The entire proceeding was recorded in the presence of Pakistan officials; India contended that Jadhav seemed to be under immense pressure. India is demanding independent access to Jadhav because capital punishment was awarded to him in a secret trial; therefore, any information from Jadhav can help India.
The Vienna Convention was signed to regulate diplomatic relations. A consular access treaty was also signed in the year 1963. The treaties were formed under the auspices of the United Nations. Once India is granted Independent access, it can arrange the best legal service for Jadhav allowed under Pakistan laws since the Pulwama attack tensions have been there between the two countries. After India struck down Article 370, new tensions have developed. Pakistan, by holding a free and fair trial, can ease the tensions. If a civil court conducts the trial, help can be provided, but if the military court continues to govern it, little can be done. If Pakistan denies following ICJ's verdict, India might severe diplomatic relations and use International pressure, but all these measures must be used cautiously to maintain peace.

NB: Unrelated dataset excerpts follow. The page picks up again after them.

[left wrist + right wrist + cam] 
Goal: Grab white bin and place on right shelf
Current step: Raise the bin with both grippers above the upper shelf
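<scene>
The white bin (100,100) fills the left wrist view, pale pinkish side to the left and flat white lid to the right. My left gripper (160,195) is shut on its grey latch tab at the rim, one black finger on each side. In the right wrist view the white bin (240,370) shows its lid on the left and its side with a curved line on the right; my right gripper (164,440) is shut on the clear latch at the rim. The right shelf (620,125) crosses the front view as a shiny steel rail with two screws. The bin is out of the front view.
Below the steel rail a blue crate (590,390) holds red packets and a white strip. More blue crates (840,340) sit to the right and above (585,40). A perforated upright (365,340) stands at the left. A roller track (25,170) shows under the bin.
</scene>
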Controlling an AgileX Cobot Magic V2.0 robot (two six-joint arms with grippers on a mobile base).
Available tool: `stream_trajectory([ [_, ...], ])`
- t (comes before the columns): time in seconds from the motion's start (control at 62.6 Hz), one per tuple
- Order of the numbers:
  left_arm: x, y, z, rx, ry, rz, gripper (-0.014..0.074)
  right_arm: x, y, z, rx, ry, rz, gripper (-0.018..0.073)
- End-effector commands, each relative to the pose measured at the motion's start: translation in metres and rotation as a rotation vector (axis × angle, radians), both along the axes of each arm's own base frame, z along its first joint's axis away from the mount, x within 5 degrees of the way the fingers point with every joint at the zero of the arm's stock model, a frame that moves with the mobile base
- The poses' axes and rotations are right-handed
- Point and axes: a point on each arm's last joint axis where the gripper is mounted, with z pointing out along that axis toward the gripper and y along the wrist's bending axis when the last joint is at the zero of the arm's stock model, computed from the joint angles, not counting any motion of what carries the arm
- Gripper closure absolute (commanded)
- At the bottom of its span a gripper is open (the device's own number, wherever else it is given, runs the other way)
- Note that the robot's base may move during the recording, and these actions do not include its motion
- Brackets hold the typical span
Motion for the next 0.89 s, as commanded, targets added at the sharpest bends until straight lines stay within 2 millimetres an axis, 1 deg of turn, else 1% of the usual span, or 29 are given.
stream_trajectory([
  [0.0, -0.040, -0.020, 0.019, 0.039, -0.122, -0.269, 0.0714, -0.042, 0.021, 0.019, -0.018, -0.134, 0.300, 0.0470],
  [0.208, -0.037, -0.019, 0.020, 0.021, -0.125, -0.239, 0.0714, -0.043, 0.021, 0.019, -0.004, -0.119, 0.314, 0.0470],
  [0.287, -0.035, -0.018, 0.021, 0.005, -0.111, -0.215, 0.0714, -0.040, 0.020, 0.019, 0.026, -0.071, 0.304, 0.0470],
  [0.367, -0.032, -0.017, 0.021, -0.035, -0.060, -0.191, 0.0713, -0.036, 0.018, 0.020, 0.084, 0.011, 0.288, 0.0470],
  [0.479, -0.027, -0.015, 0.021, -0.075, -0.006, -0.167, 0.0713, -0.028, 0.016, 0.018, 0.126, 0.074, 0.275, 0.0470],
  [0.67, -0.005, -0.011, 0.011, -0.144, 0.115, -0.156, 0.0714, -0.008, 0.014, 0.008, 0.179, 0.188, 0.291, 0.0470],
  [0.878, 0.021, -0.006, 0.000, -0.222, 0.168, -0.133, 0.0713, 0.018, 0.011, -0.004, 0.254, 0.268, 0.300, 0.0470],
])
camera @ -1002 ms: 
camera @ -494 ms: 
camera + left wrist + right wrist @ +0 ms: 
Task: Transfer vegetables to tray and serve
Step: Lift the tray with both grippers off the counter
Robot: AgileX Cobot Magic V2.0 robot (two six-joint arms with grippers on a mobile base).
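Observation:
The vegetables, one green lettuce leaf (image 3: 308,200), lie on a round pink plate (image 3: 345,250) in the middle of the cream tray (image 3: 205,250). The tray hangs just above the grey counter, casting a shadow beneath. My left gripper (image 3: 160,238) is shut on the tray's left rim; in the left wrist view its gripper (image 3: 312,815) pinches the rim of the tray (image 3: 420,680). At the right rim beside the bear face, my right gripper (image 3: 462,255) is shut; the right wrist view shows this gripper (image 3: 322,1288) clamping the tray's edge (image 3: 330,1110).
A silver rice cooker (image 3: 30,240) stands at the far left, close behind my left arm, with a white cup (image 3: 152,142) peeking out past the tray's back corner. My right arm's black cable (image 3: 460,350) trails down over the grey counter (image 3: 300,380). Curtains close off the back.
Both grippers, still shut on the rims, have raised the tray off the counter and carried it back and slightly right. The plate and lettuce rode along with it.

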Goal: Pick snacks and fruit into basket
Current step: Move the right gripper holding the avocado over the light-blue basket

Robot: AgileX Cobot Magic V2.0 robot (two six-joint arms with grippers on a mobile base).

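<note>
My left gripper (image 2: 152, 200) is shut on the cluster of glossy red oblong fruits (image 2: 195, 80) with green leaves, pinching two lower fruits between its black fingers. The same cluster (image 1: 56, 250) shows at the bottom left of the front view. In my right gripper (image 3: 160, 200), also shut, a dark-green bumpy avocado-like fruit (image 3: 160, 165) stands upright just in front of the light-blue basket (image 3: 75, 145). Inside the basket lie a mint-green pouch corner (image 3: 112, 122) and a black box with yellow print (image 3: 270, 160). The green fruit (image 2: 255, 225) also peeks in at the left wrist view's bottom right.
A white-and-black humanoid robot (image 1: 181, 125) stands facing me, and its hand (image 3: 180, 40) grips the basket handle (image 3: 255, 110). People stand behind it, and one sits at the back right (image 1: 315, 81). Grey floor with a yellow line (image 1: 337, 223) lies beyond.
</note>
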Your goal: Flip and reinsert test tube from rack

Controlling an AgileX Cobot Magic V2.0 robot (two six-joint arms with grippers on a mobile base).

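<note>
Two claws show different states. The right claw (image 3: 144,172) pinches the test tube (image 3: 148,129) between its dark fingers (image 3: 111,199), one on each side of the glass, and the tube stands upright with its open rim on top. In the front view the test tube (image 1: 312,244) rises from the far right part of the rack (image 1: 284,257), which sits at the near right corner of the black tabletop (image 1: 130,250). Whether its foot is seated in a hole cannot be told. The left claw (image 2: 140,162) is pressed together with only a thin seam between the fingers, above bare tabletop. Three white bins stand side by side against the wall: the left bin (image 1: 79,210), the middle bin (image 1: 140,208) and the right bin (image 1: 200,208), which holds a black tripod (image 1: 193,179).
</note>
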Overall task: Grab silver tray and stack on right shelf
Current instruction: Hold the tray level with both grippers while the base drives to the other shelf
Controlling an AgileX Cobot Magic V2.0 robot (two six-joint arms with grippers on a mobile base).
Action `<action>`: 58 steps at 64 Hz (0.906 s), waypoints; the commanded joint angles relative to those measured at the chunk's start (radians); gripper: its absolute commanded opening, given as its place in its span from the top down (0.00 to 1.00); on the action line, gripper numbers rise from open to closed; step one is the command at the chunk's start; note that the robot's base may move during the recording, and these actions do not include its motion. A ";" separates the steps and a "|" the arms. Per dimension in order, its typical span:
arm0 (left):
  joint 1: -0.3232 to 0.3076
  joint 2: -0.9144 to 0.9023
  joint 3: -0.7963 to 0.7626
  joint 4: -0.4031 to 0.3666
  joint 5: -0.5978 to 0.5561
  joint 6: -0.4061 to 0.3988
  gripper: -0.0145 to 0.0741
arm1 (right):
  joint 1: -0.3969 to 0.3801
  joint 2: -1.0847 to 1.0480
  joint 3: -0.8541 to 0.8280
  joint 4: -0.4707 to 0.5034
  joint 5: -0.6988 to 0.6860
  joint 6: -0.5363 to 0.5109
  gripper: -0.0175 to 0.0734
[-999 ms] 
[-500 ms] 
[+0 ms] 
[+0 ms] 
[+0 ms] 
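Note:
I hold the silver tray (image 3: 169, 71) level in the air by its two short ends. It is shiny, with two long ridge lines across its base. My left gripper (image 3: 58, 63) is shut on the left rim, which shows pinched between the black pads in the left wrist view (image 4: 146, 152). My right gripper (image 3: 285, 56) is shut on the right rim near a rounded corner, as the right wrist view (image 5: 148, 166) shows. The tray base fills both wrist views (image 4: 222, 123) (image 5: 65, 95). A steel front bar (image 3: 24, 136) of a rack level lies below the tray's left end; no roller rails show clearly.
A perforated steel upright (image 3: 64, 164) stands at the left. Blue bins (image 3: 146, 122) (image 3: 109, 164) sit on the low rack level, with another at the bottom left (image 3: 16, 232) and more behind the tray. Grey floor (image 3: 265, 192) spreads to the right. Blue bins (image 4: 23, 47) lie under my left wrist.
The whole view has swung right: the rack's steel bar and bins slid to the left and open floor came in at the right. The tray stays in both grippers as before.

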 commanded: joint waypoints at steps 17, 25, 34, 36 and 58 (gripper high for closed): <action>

The ICJ has given its verdict. Both countries have assured to follow the judgement. While Pakistan granted consular access to India, it was not entirely free from control. From the statements delivered by Harish salve, it seems that India might approach ICJ once again to remind Pakistan about the judgement. In reply to statements given by Advocate Salve, Pakistan's spokesperson said that the statements are false and misrepresent the facts, and assured that Pakistan is following up with the verdict and will continue to abide by further pronouncements as the case proceeds. India's co-operation would be required to ensure justice. Thus both countries need to co-operate to conclude mutually.